From the line with "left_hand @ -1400" to the line with "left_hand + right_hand", output every line below exactly, both ends included. Skip the pictures.
________________________
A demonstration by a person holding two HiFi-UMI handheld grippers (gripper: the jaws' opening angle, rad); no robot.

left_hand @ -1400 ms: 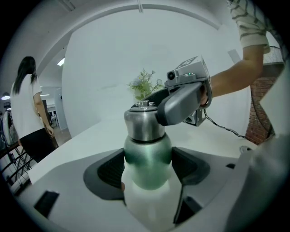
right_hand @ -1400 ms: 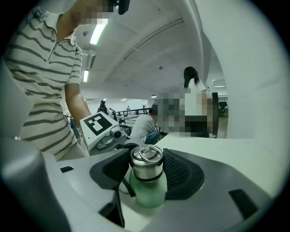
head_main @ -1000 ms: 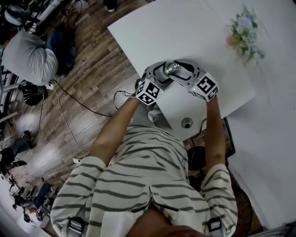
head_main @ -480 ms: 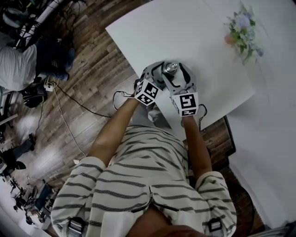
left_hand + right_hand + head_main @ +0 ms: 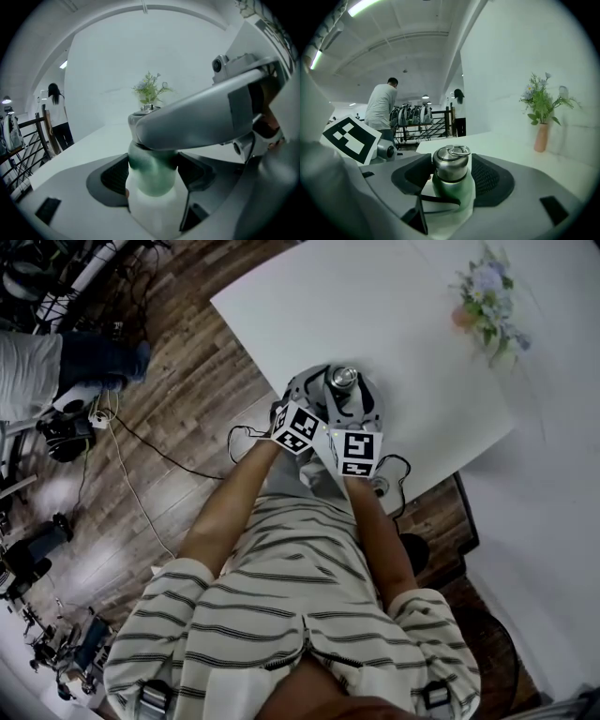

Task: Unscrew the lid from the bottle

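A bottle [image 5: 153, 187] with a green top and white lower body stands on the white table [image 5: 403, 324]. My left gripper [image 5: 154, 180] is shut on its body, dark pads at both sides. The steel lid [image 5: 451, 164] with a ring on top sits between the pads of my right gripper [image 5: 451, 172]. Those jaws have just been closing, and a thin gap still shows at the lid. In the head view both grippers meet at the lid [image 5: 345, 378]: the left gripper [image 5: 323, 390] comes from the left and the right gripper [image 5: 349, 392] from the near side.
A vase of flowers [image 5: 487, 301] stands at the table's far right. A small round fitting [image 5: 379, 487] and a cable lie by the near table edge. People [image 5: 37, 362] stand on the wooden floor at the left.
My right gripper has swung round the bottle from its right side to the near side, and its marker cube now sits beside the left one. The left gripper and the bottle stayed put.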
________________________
RESPONSE AREA:
left_hand @ -1400 ms: 
right_hand @ -1400 ms: 
head_main @ -1000 ms: 
head_main @ -480 ms: 
left_hand + right_hand + head_main @ +0 ms: 

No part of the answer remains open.